» ACTIVITY
What lines in the data below mention the string "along"? Copy them out.

» SOURCE DATA
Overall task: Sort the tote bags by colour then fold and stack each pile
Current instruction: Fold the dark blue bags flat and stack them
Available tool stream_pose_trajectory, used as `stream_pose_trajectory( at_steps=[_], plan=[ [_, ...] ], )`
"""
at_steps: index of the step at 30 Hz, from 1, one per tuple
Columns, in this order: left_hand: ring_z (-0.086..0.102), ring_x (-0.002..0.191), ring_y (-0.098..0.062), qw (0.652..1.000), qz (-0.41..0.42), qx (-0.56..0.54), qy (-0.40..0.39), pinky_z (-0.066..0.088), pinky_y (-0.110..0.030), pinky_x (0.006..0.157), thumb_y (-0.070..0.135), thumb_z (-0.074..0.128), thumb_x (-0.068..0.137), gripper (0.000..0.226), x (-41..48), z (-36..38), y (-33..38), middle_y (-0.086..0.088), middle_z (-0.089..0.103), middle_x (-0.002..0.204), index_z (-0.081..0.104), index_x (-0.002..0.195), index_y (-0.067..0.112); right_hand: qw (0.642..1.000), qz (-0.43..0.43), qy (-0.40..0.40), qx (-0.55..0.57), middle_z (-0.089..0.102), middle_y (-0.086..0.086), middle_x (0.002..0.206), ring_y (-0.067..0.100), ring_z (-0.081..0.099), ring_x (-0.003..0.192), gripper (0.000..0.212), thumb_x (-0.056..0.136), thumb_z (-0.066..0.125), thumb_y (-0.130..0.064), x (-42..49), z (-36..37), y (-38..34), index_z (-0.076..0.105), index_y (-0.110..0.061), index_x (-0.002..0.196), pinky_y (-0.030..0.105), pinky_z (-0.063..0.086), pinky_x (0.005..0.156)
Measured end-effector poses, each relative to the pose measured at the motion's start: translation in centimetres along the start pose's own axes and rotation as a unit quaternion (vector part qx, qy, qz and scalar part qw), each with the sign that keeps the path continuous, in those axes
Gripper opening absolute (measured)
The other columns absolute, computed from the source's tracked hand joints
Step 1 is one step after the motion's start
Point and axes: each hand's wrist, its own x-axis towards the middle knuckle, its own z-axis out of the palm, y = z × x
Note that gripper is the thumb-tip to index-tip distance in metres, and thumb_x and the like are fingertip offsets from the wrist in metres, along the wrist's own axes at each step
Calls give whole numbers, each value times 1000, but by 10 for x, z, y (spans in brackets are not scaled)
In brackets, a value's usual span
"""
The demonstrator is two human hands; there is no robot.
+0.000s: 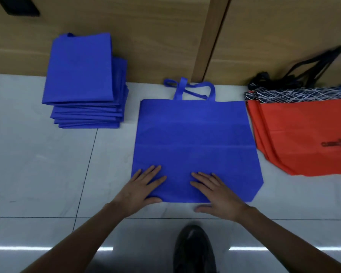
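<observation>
A black shoe (pixel 194 251) is nearest, on the pale tiled floor (pixel 37 174). Just beyond it, the left hand (pixel 140 191) and right hand (pixel 217 194) lie flat with fingers straight and spread, pressing the near edge of an unfolded blue tote bag (pixel 195 138) whose handles point away. A stack of folded blue bags (pixel 81 75) sits far left, and red bags (pixel 303 134) lie to the right, their dark print too blurred to read.

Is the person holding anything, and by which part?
Nothing gripped: left hand and right hand lie flat on the blue tote bag, near its bottom edge.
</observation>
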Motion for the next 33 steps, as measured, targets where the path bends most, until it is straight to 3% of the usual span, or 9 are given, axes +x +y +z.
stream_pose_trajectory(
  at_steps=[5,8,11,13,15,21,24,29,33],
  plan=[
    [-4,141,0,997,-19,-69,15,-7,-23,114,83,20,77,84,2,-3,2,12,3,155,21,145,35,990,-19,95,-106,67,13,115,26,65,105,46,101,31,-32,6,7,-12,70,-12,87,40,58,76],
    [-5,137,10,991,-19,-132,0,-7,-15,113,93,29,61,102,-3,-16,-5,24,1,149,15,144,35,983,-29,99,-154,71,9,86,25,70,74,5,69,71,-9,16,-11,-15,67,-11,69,28,53,46],
    [35,130,0,976,-48,-180,109,16,-5,106,71,51,74,78,-10,-24,-21,17,37,137,45,135,24,970,-30,88,-227,46,0,58,15,41,39,20,55,75,-3,24,-47,-7,60,-15,60,22,33,34],
    [58,110,-11,935,-140,-246,214,34,-6,91,30,62,85,36,-9,-32,-29,8,58,118,61,117,14,987,13,74,-144,32,-3,54,14,26,37,15,71,69,-8,26,-64,-5,55,-14,70,22,24,36],
    [61,89,2,880,-224,-343,239,40,-6,74,13,57,92,16,1,-42,-25,3,65,103,60,107,13,995,52,77,-41,27,-4,50,16,24,37,10,88,55,-18,28,-77,-4,52,-11,81,24,17,35],
    [55,89,-25,811,-319,-404,277,39,-31,74,27,41,99,23,20,-55,-17,-8,60,96,52,107,9,944,219,-1,247,66,-4,93,19,62,88,13,90,60,-29,-2,-113,47,56,-25,101,34,50,79],
    [54,92,-30,818,-351,-369,267,40,-38,79,30,37,100,31,22,-57,-26,-10,59,100,51,110,5,857,269,54,435,70,-23,89,-6,62,88,24,87,63,-7,-31,-132,76,62,-29,99,10,45,77],
    [54,85,-34,825,-393,-324,245,38,-40,71,35,32,100,30,20,-59,-39,-11,57,89,46,95,8,815,316,91,477,68,-29,83,-19,58,81,16,91,58,-11,-38,-124,82,65,-26,91,9,45,81],
    [50,73,-27,785,-407,-380,272,34,-33,59,39,42,97,33,12,-57,-32,-11,55,83,48,93,7,779,400,182,448,68,9,86,12,56,78,16,92,59,-18,-14,-87,77,64,-4,87,29,43,69]
  ],
)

» RESPONSE BELOW
Measured end-effector poses, each relative to the pose measured at the motion's start: translation in centimetres along the start pose's own axes and rotation as a unit quaternion (vector part qx, qy, qz and scalar part qw), each with the sign that keeps the path continuous, in those axes
Note that gripper is the thumb-tip to index-tip distance in metres, and thumb_x and the like are fingertip offsets from the wrist in metres, along the wrist's own axes at each step

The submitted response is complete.